The flimsiness of the Chinese Defense Products:
Countries that have procured Chinese weapons systems have removed Chinese components and replaced them with Western components & accessories. It is mainly due to the inferior quality standards of Chinese components regarding critical technologies such as jet engines and electronics. For example, the Adhafer Class corvettes acquired by Algeria from China were eventually fitted with radar manufactured by Thales Nederland along with the fire-control and communications gear. Pakistan Air Force's JF-17 jets use a Russian RD-93 Turbofan engine instead of the Chinese made WS-13 Taishan engine. Similarly, Thailand turned to the Swedish Defense giant Saab to upgrade its Chinese built frigates.
In summary, Chinese arms are just an extension of Beijing's quest for influence. China has managed to sell military equipment to countries that are incapable of buying Western or Russian weaponry or to countries that have been subjected to arms sanctions like Venezuela and Iran. Countries in the Gulf, except for UAE and Saudi Arabia, have just purchased a few support systems from China.

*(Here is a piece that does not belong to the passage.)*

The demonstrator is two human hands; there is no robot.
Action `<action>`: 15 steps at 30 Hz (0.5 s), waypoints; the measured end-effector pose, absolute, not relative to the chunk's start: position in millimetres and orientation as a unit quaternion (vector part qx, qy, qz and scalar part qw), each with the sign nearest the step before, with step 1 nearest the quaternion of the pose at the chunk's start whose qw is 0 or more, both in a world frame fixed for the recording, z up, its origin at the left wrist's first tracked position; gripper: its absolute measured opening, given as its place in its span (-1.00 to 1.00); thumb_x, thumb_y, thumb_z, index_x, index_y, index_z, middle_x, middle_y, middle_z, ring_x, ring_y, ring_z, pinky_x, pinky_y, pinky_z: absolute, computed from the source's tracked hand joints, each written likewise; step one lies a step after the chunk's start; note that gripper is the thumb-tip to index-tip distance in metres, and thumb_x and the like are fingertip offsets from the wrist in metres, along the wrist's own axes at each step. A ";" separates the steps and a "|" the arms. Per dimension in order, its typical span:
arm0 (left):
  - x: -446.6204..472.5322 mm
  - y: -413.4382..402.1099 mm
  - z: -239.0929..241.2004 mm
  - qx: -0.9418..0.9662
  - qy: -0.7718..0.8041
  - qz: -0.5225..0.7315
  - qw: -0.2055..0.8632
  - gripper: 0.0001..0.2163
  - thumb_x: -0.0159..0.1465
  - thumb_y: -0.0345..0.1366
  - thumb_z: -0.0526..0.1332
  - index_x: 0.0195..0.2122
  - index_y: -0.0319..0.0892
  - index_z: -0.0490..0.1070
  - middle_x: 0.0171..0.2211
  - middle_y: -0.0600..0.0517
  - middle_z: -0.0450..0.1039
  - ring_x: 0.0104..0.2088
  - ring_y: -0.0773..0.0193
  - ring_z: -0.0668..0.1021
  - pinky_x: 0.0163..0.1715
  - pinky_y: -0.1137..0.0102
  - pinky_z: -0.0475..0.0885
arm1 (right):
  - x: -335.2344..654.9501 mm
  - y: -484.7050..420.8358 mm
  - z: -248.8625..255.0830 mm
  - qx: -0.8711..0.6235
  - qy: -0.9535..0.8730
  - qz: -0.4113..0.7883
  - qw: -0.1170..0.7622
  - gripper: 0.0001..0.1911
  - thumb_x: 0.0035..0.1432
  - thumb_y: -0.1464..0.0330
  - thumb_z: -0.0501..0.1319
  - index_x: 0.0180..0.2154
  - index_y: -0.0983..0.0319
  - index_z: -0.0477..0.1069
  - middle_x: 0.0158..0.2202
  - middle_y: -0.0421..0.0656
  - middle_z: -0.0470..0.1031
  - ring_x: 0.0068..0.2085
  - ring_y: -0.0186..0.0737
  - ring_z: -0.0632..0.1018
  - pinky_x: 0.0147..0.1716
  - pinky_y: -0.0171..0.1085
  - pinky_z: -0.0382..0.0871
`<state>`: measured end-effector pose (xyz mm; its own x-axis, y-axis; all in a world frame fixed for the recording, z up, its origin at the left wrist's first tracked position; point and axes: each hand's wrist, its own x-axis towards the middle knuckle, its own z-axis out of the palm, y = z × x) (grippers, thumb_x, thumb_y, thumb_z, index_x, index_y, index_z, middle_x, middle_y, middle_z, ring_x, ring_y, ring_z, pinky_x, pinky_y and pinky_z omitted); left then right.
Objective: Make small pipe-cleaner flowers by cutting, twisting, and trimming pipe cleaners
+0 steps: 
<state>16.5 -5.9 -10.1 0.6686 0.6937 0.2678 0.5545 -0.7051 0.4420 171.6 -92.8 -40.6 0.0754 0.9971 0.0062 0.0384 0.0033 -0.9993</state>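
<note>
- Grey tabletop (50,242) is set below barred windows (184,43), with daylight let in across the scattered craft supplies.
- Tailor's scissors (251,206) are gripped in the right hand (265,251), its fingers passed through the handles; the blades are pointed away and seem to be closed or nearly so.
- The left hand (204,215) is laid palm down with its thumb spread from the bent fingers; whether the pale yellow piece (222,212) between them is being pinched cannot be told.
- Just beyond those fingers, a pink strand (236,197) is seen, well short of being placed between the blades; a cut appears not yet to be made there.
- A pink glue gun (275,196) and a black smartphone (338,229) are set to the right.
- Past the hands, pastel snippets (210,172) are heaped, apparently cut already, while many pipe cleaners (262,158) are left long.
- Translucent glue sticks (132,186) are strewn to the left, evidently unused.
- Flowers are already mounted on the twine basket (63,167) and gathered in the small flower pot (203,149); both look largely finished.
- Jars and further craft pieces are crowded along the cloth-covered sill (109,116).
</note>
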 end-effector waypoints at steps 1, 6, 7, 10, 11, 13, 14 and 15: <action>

China's facade of being a formidable and technologically advanced military power lacks credibility. Apart from the folks at "Global Times," the rest of the world is far from being convinced about the reliability of Chinese claims. The self-proclaimed advancements in key military technologies by Beijing are nothing more than a "Myth" as the reality on the ground is quite harsh for the Chinese Defense Manufacturing Complex compared to the rosy advancements portrayed by its PR machinery to sell its story to the world. This Smoke Screen is nothing more than a sales trap for potential buyers of Chinese armaments.
Abhilash Halappanavar is a Junior Fellow at Usanas Foundation. He focuses on defence and technology.
Disclaimer: This paper is the author’s individual scholastic contribution and does not reflect the organisation’s viewpoint.